Alternatively, or additionally, data received from downhole tools may be used to identify bulk density of the rock. This bulk density maybe identified from acoustic or electromagnetic data collected from the wellbore that may be analyzed. In an example, the bulk density of rock may be identified by analyzing downhole tool measurements and a volume of rock output from the wellbore per-unit-time may be identified by calculating a volume of rock drilled per-unit-time. The volume of rock exiting the wellbore in the used drilling mud may also be estimated using machine vision. Formula 3 illustrates an equation that may be used to identify the volume of rock drilled per-unit-time.
V=(Drill Bit Area/Size)*(Penetration Rate)*(Δ Time) Formula 3: Volume of Rock Drilled Per-Unit-Time
Formula 3 is an equation used to identify a volume that is drilled over a period of time (A Time). Here, the volume drilled (V) equals a drill bit size times a penetration rate (drilling distance over a time span—e.g., Delta (Δ) Time) times the time span (Δ Time). A drilled volume over a span of 10 seconds, for example for drill bit that has a diameter of 10 centimeters (cm) and a penetration rate of 1 cm per second may be calculated using Formula 3. Since the drill bit has a diameter of 10 cm (a radius of 5 cm), the effective size (or area) of the drill bit is equal to the number π (Pi) times 5 cm squared=78.54 square cm. Since the penetration rate is 1 cm per second and the delta time equals 10 seconds, the volume drilled may be calculated: V=78.54 square cm*1 cm/sec*10 sec=785.4 cubic centimeters. In such an instance, the penetration rate may be measured by measuring how fast a drill shaft moves down the wellbore over the 10 seconds.
Formula 3A may be used to calculate the density of drill cuttings (PCut) cut per-unit-time.
PCut=(the specific gravity of the rock)*(density of water)*[(a measured volume of the rock)/(a drilled volume per-unit-time)]. Formula 3A: Cuttings Density Equation
By identifying the density of rock of a particular area and by measuring penetration rates of a known drill size over time, a volumetric density of rock drilled during that time may be identified. This information alone may provide enough information to calculate a volume of rock included in a flow output from the wellbore. While this may be true, images of rocks exiting the wellbore may be used to identify or estimate volumes of the rock and potentially masses of the rock drilled over a time period. Because of this, volumes and densities of rock drilled may be identified using one of these methods or a combination of these methods.
When a volume of clay and solids output from the wellbore equal the volume of clay and solids input to the wellbore over the time period, and when the volumetric density of rock drilled over the time period is identified, a mass of the hydrocarbons included in the flow of used mud out of the wellbore may then be identified.
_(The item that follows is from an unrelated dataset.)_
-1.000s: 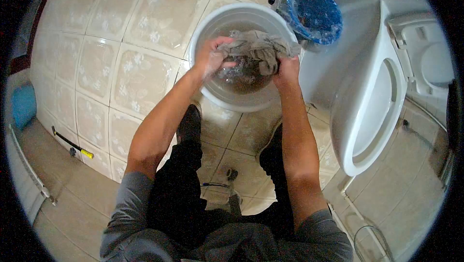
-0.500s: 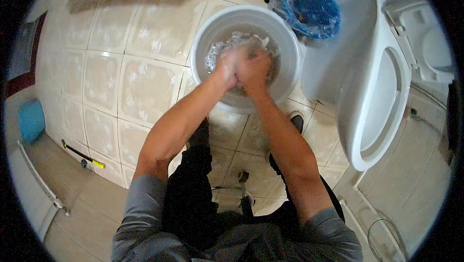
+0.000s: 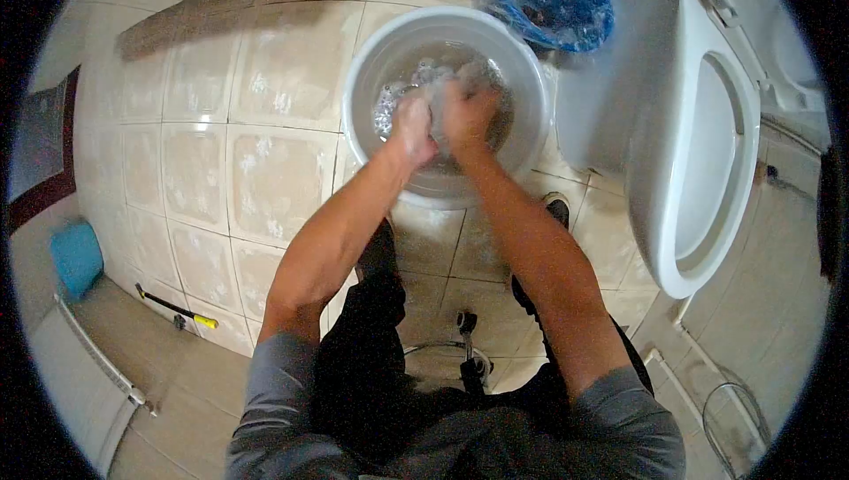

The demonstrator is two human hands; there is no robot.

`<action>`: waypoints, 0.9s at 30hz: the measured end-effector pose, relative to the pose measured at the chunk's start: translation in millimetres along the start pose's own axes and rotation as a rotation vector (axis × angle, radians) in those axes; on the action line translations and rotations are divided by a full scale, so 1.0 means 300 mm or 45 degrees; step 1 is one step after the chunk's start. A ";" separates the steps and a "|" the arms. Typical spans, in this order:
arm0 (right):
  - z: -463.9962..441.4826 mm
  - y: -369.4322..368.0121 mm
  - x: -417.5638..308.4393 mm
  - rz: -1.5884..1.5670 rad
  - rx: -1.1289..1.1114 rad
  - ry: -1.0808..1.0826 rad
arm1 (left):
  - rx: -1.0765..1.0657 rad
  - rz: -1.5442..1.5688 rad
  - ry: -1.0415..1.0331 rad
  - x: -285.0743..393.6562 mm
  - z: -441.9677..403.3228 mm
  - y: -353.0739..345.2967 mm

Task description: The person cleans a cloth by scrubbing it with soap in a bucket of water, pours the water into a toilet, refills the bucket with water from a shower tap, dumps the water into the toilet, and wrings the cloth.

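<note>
A round whitish plastic basin (image 3: pixel 358 126) on the tiled floor holds murky water with suds (image 3: pixel 386 108). Both my hands are inside it, close together. A greyish wet cloth (image 3: pixel 439 98) shows between them, blurred and partly under water. My left hand (image 3: pixel 412 126) is closed at its left side, wet with foam. On the other side my right hand (image 3: pixel 470 113) curls its fingers against the bunched cloth, smeared by motion. How much of the cloth each hand grips is hidden.
A bin with a blue bag (image 3: pixel 566 2) stands just beyond the basin, to the right. A white toilet (image 3: pixel 707 170) is at the right. A yellow-and-black handled tool (image 3: pixel 177 307) lies at the lower left, near a light-blue container (image 3: pixel 77 259). A stool base (image 3: pixel 467 347) is beneath me.
My hands have moved apart a little, and the greyish cloth shows between them. The view has shifted slightly.
</note>
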State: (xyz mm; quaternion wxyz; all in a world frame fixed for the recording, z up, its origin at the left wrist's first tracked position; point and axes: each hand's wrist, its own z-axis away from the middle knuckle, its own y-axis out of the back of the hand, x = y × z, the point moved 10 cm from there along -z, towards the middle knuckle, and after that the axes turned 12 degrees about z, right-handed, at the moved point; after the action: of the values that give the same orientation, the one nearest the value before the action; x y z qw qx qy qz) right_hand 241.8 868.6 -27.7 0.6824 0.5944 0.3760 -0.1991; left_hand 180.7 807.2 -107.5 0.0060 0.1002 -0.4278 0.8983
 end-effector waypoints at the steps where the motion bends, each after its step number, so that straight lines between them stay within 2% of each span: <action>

Data from the flow meter monitoring the output of the wellbore may identify a volume and/or a mass of the used drilling mud. The mass output from the wellbore includes a mass of clay, a mass of solids, a mass of rock, and a mass of hydrocarbons. When the volume and total mass output from the wellbore have been identified, when the input volume mass of clay and solids equals the volume and mass of clay and solids output from the wellbore, and when the volume and mass of the rock has been identified or estimated, the mass per-unit-volume (UV) of the hydrocarbons may be identified using Formula 4.
(Hydrocarbon Mass)/UV=(Total Output Mass/UV)−(Clay Mass/UV)−(Solids Mass/UV)−(Rock Mass/UV) Formula 4: Hydrocarbon Mass Calculation
Using formula 4, a volumetric mass per-unit-volume of hydrocarbons included in the drilling mud output from the wellbore may be identified. The hydrocarbons included in the used drilling mud may include different gasses with different respective volumes given temperatures and pressures that the used drilling mud and the hydrocarbons are exposed to.
Once a total mass of hydrocarbons is identified, evaluations may be performed that predict or estimate masses and/or volumes of specific gas compounds are included in the used drilling mud. In an instance when hydrocarbons included in a unit-volume of used drilling mud (e.g., 1 Liter of used drilling mud) include 1 gram (g) of hydrocarbons distributed in a volume of 1 Liter (L) of the used drilling mud, an evaluation may be performed to estimate or predict masses of specific hydrocarbons that are included in the Liter of the used drilling mud. In this instance, the volumetric density of the combined hydrocarbons in the used drilling mud is (1 g)/(1 L).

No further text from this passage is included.